Hongrie : le maire de Budapest poursuivi pour avoir organisé la Pride malgré l’interdiction

C’est désormais officiel : le parquet de Budapest a engagé des poursuites engagé des poursuites contre le maire de la capitale, Gergely Karácsony, pour avoir organisé la Marche des fiertés du 28 juin 2025, malgré son interdiction par les autorités. Cette décision intervient dans un climat politique particulièrement tendu, à quelques mois des élections législatives prévues en avril.

La marche, qui avait réuni plusieurs centaines de milliers de participants, avait été interdite par la police sur la base d’une loi adoptée en mars 2025 par le Parlement hongrois, dominé par le parti Fidesz du Premier ministre Viktor Orbán. Le texte, officiellement justifié par la « protection de l’enfance », interdit les manifestations publiques considérées comme promouvant l’homosexualité, une formulation dénoncée par de nombreuses organisations comme vague et discriminatoire.

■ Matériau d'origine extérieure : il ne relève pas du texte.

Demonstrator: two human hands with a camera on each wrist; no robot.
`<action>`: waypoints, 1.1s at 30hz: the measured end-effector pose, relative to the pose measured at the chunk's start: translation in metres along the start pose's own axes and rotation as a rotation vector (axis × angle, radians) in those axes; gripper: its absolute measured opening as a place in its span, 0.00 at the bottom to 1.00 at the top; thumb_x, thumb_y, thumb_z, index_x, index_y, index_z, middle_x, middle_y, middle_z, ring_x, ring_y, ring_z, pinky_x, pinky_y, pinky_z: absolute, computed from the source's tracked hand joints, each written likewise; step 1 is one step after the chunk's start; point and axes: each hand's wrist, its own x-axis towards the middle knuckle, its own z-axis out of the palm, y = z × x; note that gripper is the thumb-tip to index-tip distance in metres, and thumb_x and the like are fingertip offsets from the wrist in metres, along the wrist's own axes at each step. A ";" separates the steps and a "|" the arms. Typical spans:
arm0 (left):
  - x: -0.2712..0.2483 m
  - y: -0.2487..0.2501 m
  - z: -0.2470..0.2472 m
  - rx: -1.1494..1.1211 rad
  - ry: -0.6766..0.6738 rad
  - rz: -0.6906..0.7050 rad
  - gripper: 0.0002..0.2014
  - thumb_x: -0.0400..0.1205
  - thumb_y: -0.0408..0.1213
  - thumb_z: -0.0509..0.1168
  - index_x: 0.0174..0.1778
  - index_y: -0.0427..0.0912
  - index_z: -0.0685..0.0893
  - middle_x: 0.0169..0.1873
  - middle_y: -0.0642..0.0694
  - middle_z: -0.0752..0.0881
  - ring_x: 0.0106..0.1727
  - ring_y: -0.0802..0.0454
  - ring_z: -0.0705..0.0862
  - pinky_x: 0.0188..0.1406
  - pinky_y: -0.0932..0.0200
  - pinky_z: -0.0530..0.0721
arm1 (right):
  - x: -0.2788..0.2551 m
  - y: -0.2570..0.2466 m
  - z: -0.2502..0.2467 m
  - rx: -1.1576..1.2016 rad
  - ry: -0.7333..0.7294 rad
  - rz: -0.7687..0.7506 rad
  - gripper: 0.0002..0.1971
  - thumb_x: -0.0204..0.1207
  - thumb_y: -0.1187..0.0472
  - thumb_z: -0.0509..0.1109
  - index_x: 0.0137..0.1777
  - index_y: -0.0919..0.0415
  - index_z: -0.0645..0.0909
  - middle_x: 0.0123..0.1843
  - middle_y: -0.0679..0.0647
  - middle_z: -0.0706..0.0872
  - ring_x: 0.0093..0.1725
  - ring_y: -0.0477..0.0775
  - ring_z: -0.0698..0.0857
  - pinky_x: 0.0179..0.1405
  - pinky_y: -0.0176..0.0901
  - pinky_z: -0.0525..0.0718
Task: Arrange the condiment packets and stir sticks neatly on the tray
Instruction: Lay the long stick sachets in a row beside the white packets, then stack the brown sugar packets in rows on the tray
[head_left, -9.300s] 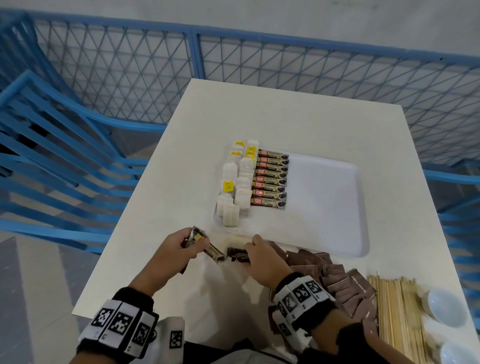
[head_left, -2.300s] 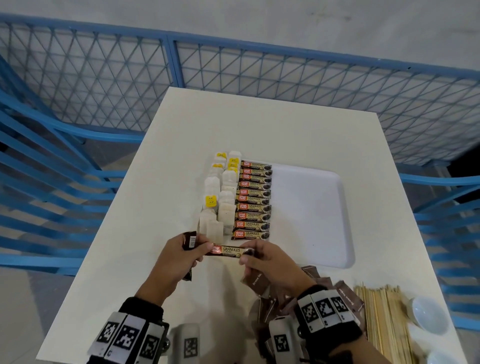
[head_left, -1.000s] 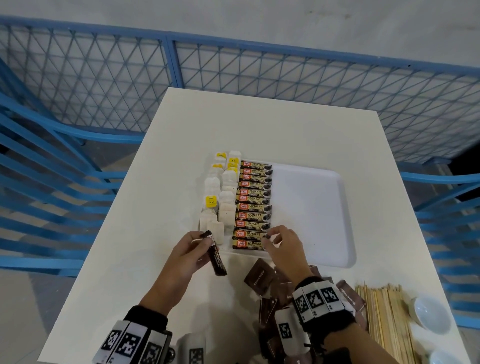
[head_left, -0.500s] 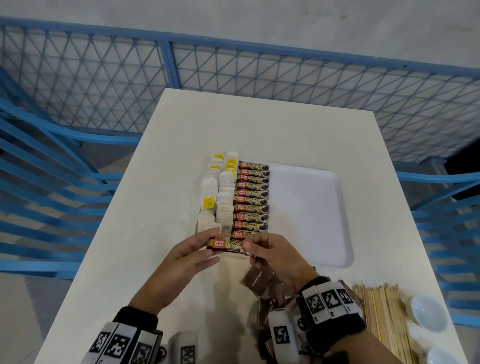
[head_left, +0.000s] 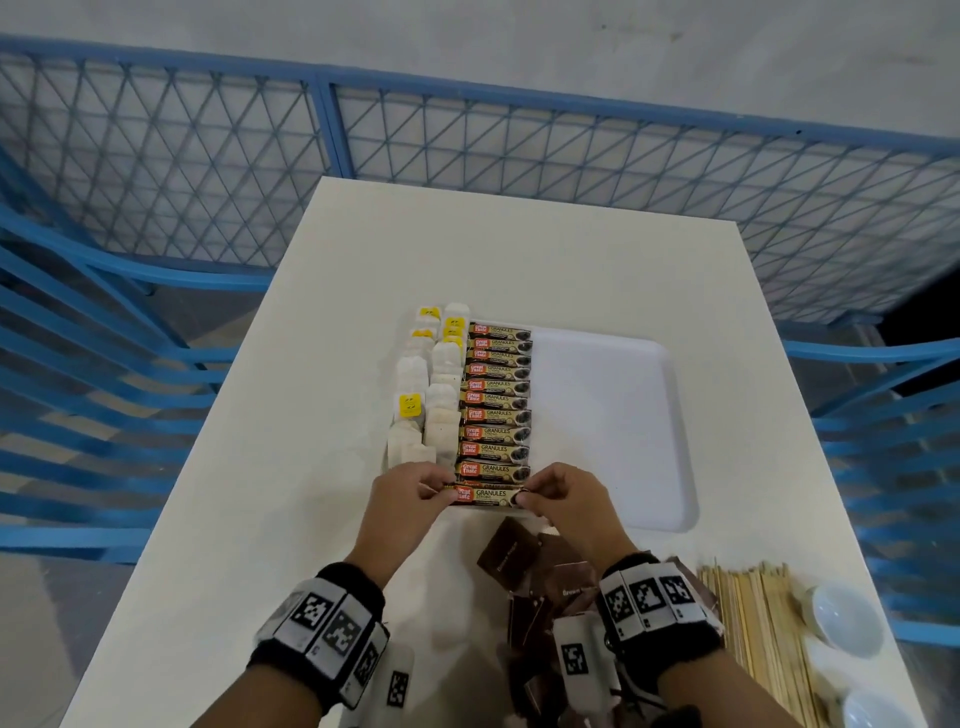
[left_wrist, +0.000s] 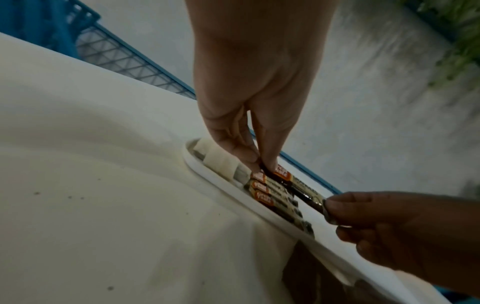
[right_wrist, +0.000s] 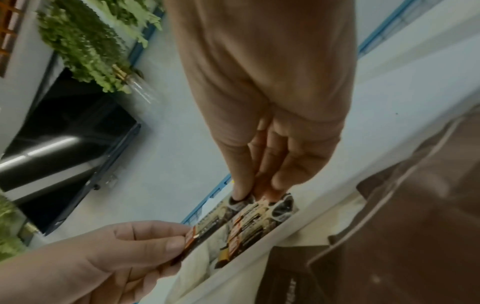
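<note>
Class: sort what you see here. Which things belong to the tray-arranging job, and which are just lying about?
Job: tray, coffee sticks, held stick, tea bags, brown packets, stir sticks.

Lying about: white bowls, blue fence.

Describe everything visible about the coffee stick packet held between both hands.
The coffee stick packet is slim and glossy, gold and dark brown, with a red-orange logo at its left end and "GRANULES" printed along it. It lies crosswise at the near end of the coffee row on the white tray. The left hand pinches one end, the right hand the other.
</note>
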 end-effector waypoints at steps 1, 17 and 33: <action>0.002 0.000 0.003 0.040 -0.002 0.022 0.06 0.75 0.29 0.72 0.47 0.38 0.89 0.37 0.54 0.84 0.38 0.62 0.82 0.37 0.80 0.76 | 0.003 0.002 0.000 -0.040 0.022 0.000 0.07 0.68 0.62 0.78 0.38 0.54 0.81 0.34 0.48 0.86 0.33 0.43 0.82 0.34 0.27 0.78; 0.013 -0.007 0.022 0.331 -0.045 0.141 0.04 0.78 0.29 0.66 0.46 0.35 0.83 0.41 0.47 0.77 0.43 0.50 0.78 0.44 0.61 0.76 | 0.014 0.008 0.004 -0.256 0.032 -0.024 0.08 0.68 0.61 0.77 0.42 0.59 0.80 0.33 0.44 0.80 0.34 0.42 0.78 0.31 0.24 0.72; -0.029 0.000 0.051 0.525 -0.354 0.219 0.09 0.79 0.43 0.67 0.43 0.43 0.74 0.47 0.49 0.72 0.48 0.51 0.76 0.46 0.60 0.74 | -0.037 0.030 -0.052 -0.765 -0.316 -0.153 0.19 0.72 0.48 0.73 0.61 0.54 0.81 0.53 0.50 0.73 0.59 0.51 0.71 0.58 0.38 0.72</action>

Malgré cette interdiction, Gergely Karácsony, qui se présente comme un défenseur des droits LGBTQIA+ et de la société civile, avait maintenu l’événement. Le 28 juin, les participants ont défilé dans les rues de Budapest, arborant drapeaux arc-en-ciel et pancartes dénonçant les restrictions croissantes des libertés publiques. Pour de nombreux observateurs, la mobilisation dépassait la seule revendication LGBTQIA+ : elle s’est imposée comme un rassemblement civique plus large, en défense des institutions démocratiques et de l’État de droit, jugés fragilisés par la politique du gouvernement.

Le parquet reproche au maire d’avoir enfreint la loi sur la liberté d’association et de réunion. Une amende pourrait lui être infligée via une procédure pénale sommaire, mais il reste théoriquement passible d’une peine pouvant aller jusqu’à un an d’emprisonnement. Karácsony a indiqué qu’il entendait assumer ses choix et poursuivre son engagement en faveur du droit de manifester et de la visibilité des personnes LGBTQIA+ dans la capitale.

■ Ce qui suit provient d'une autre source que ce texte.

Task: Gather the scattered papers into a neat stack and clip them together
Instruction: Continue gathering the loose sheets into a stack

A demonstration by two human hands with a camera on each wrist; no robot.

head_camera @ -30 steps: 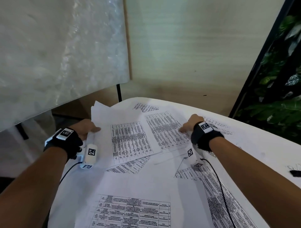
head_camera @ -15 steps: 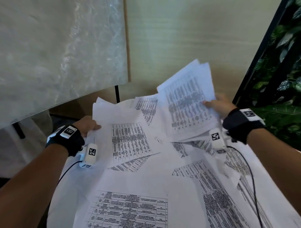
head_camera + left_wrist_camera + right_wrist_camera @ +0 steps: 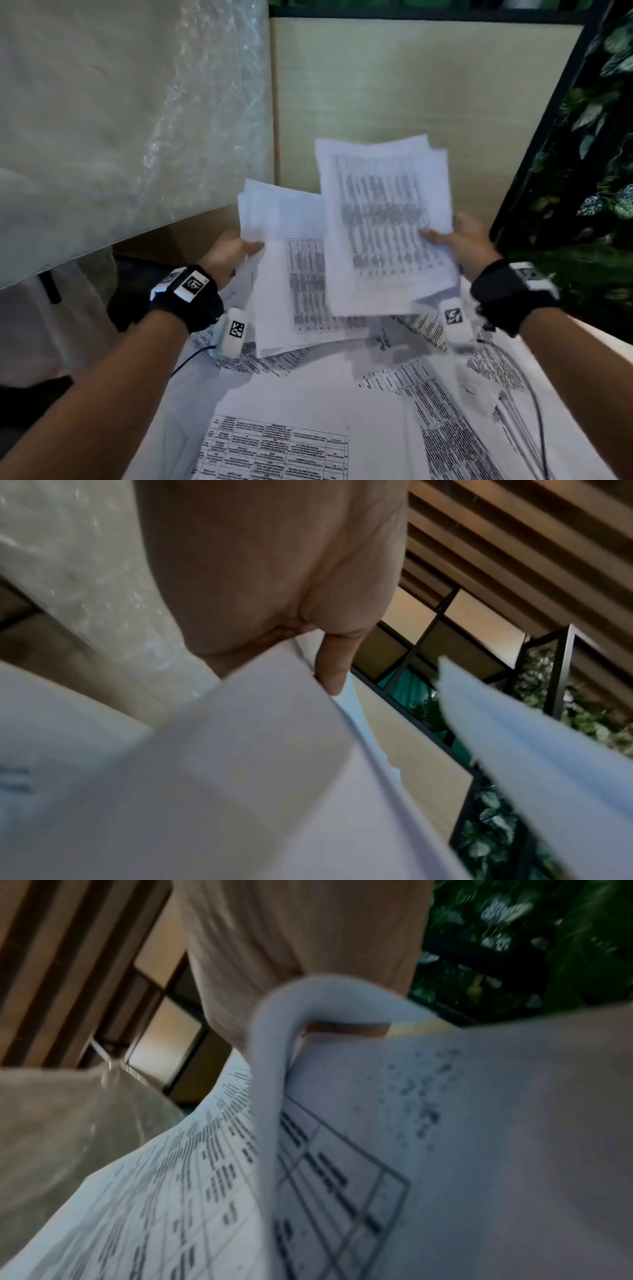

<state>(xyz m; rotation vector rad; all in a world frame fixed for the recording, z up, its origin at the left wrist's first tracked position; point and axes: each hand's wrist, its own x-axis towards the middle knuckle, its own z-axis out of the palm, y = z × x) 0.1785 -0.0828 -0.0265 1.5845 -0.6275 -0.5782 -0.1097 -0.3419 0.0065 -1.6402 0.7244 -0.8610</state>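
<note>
My left hand (image 3: 236,251) grips the left edge of a bundle of printed sheets (image 3: 291,284), lifted off the table and tilted toward me. My right hand (image 3: 455,240) pinches a second bundle of printed sheets (image 3: 383,219) by its right edge, held higher and overlapping the first one. In the left wrist view a finger (image 3: 330,666) lies behind the white paper (image 3: 257,764). The right wrist view shows curled printed pages (image 3: 342,1150) under the palm (image 3: 301,934). More printed papers (image 3: 274,445) lie scattered on the white table (image 3: 178,404) below.
A panel wrapped in bubble plastic (image 3: 120,120) leans at the left. Behind the table stands a beige board (image 3: 411,85). Green foliage (image 3: 589,171) behind a dark frame fills the right. Thin cables (image 3: 534,411) run across the papers at the right.
My left hand has lifted its sheets off the table and moved right. My right hand has brought its bundle leftward, so it now overlaps the left bundle.
</note>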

L’affaire a suscité des réactions internationales. Des organisations et institutions européennes, dont le Congrès du Conseil de l’Europe, ont dénoncé une procédure jugée disproportionnée et ont appelé les autorités hongroises à y renoncer. Paris a également exprimé ses préoccupations, évoquant un précédent inquiétant pour la liberté d’expression et de réunion au sein de l’Union européenne.

Au pouvoir depuis plus de quinze ans, Viktor Orbán est régulièrement critiqué par ses partenaires européens pour des réformes qualifiées d’illibérales, visant notamment les médias, l’indépendance de la justice et les droits civils. La question LGBTQIA+ s’est progressivement imposée comme l’un des symboles de ces reculs démocratiques, la Hongrie étant aujourd’hui le seul pays de l’Union européenne à interdire explicitement les marches des fiertés.

Pour la société civile hongroise comme pour de nombreux observateurs européens, l’enjeu dépasse désormais le seul sort du maire de Budapest. Il pose la question de la capacité des démocraties européennes à protéger concrètement les libertés fondamentales. Maintenir la visibilité et la mobilisation dans l’espace public reste, malgré les menaces judiciaires, un marqueur central de cette résistance.